There are boolean algebraic theorems in digital logic:

**1. ****De Morgan’s Theorem**** :**

DE Morgan’s Theorem represents two of the most important rules of boolean algebra.

(i).(A . B)' = A' + B'

Thus, the complement of the product of variables is equal to the sum of their individual complements.

(ii).(A + B)' = A' . B'

Thus, the complement of the sum of variables is equal to the product of their individual complements.

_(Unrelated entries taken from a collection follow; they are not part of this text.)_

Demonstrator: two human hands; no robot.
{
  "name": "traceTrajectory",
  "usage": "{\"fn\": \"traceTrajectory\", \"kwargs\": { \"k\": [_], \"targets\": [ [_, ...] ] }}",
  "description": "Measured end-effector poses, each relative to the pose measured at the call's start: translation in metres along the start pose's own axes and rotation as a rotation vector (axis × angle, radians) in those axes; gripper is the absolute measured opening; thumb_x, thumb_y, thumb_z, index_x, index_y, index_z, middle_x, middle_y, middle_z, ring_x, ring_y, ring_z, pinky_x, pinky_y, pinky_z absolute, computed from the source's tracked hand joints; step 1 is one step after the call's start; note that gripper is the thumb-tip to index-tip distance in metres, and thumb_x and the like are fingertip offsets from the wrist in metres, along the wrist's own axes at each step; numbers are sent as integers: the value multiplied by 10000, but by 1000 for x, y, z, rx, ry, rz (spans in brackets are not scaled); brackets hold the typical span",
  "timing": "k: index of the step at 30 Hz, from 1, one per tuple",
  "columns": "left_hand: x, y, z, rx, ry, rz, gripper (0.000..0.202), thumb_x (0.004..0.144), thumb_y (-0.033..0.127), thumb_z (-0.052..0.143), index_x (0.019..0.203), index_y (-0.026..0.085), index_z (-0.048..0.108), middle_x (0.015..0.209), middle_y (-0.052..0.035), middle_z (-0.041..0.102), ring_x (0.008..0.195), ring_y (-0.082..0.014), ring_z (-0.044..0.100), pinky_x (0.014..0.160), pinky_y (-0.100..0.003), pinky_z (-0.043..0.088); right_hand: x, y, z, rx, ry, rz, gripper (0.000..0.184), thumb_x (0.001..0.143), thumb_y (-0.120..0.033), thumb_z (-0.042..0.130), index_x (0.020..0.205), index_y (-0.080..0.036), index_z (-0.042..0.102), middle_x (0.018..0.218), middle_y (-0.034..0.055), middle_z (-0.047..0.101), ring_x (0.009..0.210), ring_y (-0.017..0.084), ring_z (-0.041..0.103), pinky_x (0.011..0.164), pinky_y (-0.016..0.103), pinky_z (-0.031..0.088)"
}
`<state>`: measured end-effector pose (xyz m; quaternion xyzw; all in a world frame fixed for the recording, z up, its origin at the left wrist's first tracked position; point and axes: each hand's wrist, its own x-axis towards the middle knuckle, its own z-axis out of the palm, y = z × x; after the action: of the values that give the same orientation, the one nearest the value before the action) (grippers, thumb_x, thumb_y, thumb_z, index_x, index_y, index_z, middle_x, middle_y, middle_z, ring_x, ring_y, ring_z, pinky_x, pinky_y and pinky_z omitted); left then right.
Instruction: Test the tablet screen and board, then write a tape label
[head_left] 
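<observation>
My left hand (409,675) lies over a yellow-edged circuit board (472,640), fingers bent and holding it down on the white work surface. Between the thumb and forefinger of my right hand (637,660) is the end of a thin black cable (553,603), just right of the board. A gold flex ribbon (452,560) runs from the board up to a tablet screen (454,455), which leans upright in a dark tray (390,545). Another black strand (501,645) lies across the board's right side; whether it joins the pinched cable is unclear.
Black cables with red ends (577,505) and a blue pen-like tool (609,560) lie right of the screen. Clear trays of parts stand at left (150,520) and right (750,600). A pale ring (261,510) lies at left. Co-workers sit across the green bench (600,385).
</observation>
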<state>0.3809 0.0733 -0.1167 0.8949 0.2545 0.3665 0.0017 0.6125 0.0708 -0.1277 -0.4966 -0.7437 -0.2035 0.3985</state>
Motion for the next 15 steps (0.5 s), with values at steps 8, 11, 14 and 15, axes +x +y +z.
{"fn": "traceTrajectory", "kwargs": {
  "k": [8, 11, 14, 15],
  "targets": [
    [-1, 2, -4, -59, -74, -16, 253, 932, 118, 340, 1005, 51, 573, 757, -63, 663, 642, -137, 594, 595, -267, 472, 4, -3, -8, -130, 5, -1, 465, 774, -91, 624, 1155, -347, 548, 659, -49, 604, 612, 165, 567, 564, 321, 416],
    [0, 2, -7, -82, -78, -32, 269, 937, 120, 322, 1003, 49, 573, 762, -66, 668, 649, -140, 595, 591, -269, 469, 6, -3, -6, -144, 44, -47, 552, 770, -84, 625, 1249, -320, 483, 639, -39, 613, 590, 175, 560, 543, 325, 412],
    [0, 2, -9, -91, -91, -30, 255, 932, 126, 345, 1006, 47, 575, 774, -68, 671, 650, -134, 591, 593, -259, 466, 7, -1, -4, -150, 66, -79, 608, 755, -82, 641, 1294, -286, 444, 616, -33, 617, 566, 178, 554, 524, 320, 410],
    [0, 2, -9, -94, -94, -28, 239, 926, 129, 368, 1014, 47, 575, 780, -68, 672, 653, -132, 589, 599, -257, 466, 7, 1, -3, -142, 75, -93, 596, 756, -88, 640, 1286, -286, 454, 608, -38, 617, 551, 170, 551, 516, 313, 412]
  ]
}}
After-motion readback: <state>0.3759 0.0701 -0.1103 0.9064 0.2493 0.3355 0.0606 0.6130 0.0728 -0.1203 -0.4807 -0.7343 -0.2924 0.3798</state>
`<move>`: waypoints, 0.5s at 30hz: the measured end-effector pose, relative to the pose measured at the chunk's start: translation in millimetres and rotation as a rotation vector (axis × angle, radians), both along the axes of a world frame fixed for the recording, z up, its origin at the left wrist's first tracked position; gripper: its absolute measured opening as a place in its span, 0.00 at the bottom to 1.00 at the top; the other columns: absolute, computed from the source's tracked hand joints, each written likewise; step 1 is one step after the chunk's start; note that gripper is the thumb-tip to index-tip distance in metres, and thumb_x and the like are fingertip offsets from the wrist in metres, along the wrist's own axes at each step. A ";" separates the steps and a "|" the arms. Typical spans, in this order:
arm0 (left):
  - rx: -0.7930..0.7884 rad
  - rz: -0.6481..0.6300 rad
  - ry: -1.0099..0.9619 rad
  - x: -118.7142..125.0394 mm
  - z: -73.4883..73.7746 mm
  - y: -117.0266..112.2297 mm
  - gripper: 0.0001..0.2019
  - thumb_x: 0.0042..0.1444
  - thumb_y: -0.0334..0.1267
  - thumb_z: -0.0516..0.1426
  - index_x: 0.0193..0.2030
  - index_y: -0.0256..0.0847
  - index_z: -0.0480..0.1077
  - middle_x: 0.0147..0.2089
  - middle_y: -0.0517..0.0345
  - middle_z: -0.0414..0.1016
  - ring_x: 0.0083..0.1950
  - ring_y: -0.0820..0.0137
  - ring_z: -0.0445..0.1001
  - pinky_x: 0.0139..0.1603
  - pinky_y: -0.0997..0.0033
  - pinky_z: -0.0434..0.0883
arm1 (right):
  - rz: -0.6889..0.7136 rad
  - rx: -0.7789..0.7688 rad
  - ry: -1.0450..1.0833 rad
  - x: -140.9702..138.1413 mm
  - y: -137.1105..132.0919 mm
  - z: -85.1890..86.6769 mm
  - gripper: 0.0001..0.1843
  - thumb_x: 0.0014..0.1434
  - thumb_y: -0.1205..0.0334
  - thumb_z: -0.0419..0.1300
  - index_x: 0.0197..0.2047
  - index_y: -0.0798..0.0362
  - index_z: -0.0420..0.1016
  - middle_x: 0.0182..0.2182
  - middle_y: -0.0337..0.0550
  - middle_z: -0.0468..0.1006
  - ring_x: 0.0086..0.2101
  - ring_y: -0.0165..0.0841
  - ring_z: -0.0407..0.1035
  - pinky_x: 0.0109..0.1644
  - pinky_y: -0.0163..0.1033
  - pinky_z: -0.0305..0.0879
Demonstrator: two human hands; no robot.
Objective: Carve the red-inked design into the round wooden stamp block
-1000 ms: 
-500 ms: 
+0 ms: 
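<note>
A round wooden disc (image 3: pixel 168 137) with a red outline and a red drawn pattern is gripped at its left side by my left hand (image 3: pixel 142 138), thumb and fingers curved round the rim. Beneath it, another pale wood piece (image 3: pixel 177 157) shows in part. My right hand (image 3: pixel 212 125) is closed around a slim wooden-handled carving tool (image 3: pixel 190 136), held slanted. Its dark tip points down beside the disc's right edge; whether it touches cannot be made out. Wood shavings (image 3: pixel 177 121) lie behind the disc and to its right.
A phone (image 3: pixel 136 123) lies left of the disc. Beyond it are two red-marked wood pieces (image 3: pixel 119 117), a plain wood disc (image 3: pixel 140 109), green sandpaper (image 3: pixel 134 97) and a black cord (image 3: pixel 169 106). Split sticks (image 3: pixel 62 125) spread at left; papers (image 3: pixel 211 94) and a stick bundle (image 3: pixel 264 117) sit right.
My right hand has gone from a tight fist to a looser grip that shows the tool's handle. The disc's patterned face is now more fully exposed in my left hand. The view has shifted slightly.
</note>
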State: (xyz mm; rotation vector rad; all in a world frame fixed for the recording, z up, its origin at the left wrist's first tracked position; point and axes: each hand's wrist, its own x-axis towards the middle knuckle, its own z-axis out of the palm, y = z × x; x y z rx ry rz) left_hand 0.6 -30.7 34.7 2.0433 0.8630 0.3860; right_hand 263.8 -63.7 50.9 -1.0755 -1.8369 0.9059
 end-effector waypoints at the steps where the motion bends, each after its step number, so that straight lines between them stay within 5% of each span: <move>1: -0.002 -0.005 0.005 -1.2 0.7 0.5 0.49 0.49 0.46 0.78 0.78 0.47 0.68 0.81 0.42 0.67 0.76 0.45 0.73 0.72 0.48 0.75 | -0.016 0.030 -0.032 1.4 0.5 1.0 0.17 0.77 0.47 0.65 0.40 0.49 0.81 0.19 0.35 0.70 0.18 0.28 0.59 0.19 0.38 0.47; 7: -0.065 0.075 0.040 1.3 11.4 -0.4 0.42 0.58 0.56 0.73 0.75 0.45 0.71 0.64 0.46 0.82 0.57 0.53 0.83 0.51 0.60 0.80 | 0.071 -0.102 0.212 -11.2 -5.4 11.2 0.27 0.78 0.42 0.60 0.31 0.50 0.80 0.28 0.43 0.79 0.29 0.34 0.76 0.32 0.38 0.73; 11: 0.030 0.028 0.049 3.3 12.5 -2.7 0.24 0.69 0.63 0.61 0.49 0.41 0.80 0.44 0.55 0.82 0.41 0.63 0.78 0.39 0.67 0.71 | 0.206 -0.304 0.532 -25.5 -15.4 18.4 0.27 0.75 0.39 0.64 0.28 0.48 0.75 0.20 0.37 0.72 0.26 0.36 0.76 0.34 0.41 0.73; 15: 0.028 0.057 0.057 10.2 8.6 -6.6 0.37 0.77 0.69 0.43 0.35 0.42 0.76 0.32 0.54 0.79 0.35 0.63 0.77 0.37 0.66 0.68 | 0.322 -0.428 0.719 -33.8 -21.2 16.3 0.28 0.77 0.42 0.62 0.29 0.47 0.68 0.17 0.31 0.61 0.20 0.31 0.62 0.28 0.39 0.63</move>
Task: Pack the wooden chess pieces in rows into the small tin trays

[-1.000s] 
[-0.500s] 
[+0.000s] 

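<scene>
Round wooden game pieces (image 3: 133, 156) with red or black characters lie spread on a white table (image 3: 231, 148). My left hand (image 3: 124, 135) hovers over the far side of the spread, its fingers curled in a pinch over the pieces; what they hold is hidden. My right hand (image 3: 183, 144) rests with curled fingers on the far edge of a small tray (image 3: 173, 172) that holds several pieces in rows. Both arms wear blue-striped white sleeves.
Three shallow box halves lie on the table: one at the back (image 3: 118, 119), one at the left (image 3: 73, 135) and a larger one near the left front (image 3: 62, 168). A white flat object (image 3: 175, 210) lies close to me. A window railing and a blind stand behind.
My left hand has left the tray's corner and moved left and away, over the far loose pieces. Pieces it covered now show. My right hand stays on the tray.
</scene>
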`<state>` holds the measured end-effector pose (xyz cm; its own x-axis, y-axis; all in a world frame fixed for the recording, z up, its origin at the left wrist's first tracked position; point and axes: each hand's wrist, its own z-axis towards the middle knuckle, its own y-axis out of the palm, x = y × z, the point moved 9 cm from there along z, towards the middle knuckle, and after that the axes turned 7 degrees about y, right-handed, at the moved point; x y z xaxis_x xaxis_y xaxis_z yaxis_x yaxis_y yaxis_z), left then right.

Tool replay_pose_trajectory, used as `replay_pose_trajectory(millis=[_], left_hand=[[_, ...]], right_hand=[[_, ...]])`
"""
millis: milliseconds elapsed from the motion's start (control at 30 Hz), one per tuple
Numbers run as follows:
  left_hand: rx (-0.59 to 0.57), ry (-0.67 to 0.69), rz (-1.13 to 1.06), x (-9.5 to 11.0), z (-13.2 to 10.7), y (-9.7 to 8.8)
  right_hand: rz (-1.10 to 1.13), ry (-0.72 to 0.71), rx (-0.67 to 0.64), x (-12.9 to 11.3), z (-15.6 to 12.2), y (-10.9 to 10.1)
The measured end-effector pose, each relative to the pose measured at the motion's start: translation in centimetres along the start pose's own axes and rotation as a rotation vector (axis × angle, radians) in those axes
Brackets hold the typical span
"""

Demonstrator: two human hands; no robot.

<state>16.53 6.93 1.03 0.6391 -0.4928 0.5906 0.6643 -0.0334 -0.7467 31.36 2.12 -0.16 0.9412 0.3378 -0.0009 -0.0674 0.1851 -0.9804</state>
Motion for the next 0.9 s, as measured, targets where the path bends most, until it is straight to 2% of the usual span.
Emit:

The above two laws can be extended for n variables as

(A1 . A2 . A3 ... An)' = A1' + A2' + ... + An' And (A1 + A2 + ... + An)' = A1' . A2' . A3' ... An'

**2. Transposition Theorem :**

It states that:

AB + A'C = (A + C) (A' + B)

**Proof:**

RHS = (A + C) (A' + B) = AA' + A'C + AB + CB = 0 + A'C + AB + BC = A'C + AB + BC(A + A') = AB + ABC + A'C + A'BC = AB + A'C = LHS

**3. ****Redundancy Theorem**** :**

This theorem is used to eliminate the redundant terms. A variable is associated with some variable and its complement is associated with some other variable and the next term is formed by the left over variables, then the term becomes redundant.

**Example:**

AB + BC' + AC = AC + BC'

**Proof:**

LHS = AB + BC' + AC = AB(C + C') + BC'(A + A') + AC(B + B') = ABC + ABC' + ABC' + A'BC' + ABC + AB'c = ABC + ABC' + A'BC' + AB'C = AC(B + B') + BC'(A + A') = AC + BC' = RHS

**4. Duality Theorem :**

Dual expression is equivalent to write a negative logic of the given boolean relation. For this,

- Change each OR sign by and AND sign and vice-versa.
- Complement any 0 or 1 appearing in the expression.
- Keep literals as it is.

**Example:**

Dual of A(B+C) = A+(B.C) = (A+B)(A+C)

**5. Complementary Theorem :**

For obtaining complement expression,

- Change each OR sign by AND sign and vice-versa.
- Complement any 0 or 1 appearing in the expression.
- Complement the individual literals.

**Example:**

Complement of A(B+C) = A'+(B'.C') = (A'+B')(A'+C')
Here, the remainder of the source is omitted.